Setelah menerima laporan, Kejari Liwa melimpahkan berkas ke Inspektorat Kabupaten Lampung Barat untuk audit investigatif. Proses ini mencerminkan kolaborasi antarlembaga sebagaimana diatur dalam Undang-Undang Nomor 31 Tahun 1999 tentang Pemberantasan Tindak Pidana Korupsi (Tipikor), di mana inspektorat bertindak sebagai auditor internal sebelum penanganan pidana. Hasil audit investigatif yang dilakukan di lokasi proyek mengonfirmasi adanya dugaan ketidaksesuaian material dengan standar spesifikasi, yang berujung pada potensi kerugian negara. Irbansus (Inspektur Pembantu Khusus) Inspektorat Lampung Barat, dalam wawancara resmi, membenarkan temuan tersebut: “Benar bahwa penggunaan material ditemukan adanya dugaan tidak sesuai standar spesifikasi pembangunan jalan rabat beton hingga menimbulkan dugaan korupsi yang harus dikembalikan oleh Peratin Pekon Heni Arong.” Temuan ini tidak hanya menyoroti kegagalan teknis, tetapi juga potensi pelanggaran etika kepemimpinan desa, di mana peratin sebagai penanggung jawab utama DD wajib memastikan efisiensi dan efektivitas penggunaan anggaran.
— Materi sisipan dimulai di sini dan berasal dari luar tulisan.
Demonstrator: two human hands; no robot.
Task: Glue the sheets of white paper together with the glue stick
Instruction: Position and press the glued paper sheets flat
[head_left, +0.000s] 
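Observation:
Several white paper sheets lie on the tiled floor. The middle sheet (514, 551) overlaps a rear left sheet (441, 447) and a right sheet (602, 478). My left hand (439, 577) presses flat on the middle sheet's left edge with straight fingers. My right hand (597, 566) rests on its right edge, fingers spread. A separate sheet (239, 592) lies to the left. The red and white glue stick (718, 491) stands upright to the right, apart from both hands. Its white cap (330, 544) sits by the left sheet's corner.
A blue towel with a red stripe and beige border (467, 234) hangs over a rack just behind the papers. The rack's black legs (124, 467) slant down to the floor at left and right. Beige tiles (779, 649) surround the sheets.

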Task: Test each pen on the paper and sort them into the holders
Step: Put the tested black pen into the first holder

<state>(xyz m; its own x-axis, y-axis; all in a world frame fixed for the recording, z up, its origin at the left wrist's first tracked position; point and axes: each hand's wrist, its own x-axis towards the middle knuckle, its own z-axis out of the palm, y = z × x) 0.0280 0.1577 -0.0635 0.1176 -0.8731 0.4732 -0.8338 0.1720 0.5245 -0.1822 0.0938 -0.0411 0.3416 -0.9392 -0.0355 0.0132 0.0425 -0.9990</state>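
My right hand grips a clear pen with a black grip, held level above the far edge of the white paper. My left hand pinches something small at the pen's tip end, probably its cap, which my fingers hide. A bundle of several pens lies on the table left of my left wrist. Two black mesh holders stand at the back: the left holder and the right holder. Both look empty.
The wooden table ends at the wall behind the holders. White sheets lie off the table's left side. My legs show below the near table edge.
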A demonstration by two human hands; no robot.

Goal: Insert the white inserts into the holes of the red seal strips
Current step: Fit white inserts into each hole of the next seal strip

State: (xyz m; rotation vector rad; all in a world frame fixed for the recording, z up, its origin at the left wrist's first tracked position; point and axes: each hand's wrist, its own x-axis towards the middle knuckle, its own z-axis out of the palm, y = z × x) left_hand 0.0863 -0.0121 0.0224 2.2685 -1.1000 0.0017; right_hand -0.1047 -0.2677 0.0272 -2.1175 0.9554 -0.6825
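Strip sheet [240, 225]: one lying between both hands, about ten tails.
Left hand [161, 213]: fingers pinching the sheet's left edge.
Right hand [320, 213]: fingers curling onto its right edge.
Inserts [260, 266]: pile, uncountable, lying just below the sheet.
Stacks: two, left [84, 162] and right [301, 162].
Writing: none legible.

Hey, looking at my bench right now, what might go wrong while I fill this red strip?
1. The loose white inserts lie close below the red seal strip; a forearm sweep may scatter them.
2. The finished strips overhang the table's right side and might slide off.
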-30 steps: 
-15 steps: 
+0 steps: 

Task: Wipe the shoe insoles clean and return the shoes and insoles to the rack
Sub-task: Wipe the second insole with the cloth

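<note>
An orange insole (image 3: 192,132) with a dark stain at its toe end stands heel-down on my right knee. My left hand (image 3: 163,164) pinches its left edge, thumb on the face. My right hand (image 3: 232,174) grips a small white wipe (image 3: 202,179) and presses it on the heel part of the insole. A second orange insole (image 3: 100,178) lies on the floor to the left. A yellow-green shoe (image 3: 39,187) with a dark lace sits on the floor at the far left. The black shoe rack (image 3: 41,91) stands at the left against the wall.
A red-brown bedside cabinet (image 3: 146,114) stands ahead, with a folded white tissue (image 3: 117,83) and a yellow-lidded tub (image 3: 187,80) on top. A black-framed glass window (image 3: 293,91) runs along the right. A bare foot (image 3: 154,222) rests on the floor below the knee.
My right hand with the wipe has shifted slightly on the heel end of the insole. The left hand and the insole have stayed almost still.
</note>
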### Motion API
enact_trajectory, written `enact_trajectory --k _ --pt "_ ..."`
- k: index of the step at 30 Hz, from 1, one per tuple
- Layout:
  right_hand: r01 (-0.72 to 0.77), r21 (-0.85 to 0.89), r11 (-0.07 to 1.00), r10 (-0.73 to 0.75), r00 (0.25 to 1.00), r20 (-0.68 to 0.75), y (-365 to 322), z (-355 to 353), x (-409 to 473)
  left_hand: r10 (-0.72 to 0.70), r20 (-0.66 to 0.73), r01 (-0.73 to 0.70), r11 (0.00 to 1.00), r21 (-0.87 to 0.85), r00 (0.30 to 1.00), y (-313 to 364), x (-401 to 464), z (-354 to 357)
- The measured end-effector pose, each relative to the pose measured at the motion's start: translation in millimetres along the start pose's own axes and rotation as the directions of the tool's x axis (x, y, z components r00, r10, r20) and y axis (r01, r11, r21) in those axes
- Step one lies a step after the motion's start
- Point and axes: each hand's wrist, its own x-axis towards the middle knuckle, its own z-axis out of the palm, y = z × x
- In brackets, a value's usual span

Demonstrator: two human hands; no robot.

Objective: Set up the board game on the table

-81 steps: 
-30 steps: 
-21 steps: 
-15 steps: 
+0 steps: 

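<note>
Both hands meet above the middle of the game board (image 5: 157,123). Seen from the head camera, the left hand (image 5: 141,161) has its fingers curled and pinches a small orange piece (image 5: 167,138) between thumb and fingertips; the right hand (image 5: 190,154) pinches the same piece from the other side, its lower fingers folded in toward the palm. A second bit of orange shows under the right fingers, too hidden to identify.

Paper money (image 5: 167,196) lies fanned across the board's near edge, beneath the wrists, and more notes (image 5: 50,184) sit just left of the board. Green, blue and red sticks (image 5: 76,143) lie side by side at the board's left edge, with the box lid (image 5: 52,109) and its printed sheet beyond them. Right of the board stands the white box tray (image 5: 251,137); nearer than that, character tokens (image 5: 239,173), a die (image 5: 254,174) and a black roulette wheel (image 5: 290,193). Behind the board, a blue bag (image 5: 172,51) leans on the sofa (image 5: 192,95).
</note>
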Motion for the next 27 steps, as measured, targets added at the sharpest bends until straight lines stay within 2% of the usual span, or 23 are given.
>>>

Meskipun demikian, proses hukum masih memberikan ruang bagi Peratin Pekon Heni Arong untuk mengembalikan kerugian negara dalam batas waktu yang ditentukan sesuai Pasal 4 Undang-Undang Tipikor, yang memungkinkan pengembalian sukarela sebagai upaya mitigasi sebelum tuntutan pidana. Irbansus menambahkan: “Soal adanya dugaan temuan dan jumlah korupsi yang harus dikembalikan, kami masih memberikan waktu sesuai undang-undang tindak pidana korupsi yang berlaku.” Jumlah kerugian negara yang pasti belum diumumkan secara resmi, tetapi estimasi awal dari sumber terkait menunjukkan potensi mencapai puluhan juta rupiah, mengingat volume proyek yang mencakup panjang jalan hingga ratusan meter.
Kasus ini memiliki implikasi lebih luas terhadap tata kelola desa di Indonesia. Menurut studi dari Komisi Pemberantasan Korupsi (KPK), korupsi di tingkat desa sering kali disebabkan oleh lemahnya sistem pengawasan masyarakat dan kurangnya kapasitas aparatur desa dalam perencanaan infrastruktur. Di Lampung Barat saja, tercatat beberapa kasus serupa, termasuk eks peratin lain yang tersandung korupsi penyertaan modal badan usaha milik pekon (BUM Pekon). Untuk mencegah rekurensi, diperlukan penguatan peran Badan Pengawas Desa (BPD) dan integrasi teknologi seperti Sistem Informasi Desa (SID) untuk transparansi real-time.
Hingga saat ini, Peratin Pekon Heni Arong belum memberikan tanggapan resmi terkait tuduhan ini, meskipun pihak inspektorat menyatakan bahwa proses audit masih berlanjut. Masyarakat diharapkan terus mengawasi, sementara lembaga penegak hukum diminta untuk menjaga independensi dalam penanganan kasus. Analisis ini menegaskan bahwa pemberantasan korupsi desa bukan hanya soal hukuman, melainkan pembangunan sistem yang berkelanjutan untuk kesejahteraan masyarakat.